No niby zgubiłem nakretke, sam byłem w szoku, albo to tuż przed dojazdem na serwis albo nie wiec co za cuda, z motorem nic złego się nie działo. Czy to ma byc taka oś jak na stonie wyżej czy ja rzeczywiście miałem 2 krótkie ośki na każdą stronę i zgubiłem jedną dlatego moto się nie złożyło. Nie jestem mechanikiem, a tym co mi serwisował też nie mam na razie kontaktu, a chce się upewnić czy mam dokupić tą dłuą i to skręcić czy to co mi dorobił zda egzamin.

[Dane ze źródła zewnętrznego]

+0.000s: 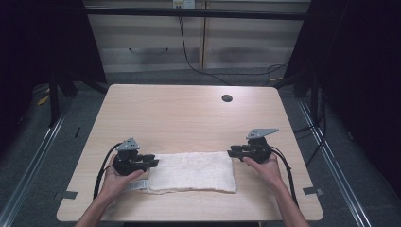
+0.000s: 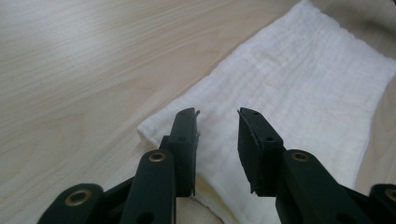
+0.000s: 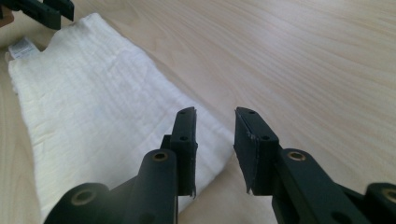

-- EDYTOWANY Dzisiaj, 13:00 --
I jeszcze jedno pytanko co by nie zakładać nowego wątku. Co mogę samodzielnie posprawdać mają podstawową więdzę techniczną, klucze umiem trzymać

Na serwisie na 1000 km czyli teraz oprócz tego wahacza zrobili mi jeszce regulację zaworów, okazało się że były całkowicie zaciśnięte, zero luzu, czyli ASO na 500 km wogóle tam nie zaglądało - nawet nie było śladu że coś robili a jak się zapytałem to się jeszcze obrazili.
Ok teraz problem - motor idzie ładnie do 100 km/h potem mam jeszcze troche na manetce ale motor zaczyna poszarpywać i dalej nie idzie?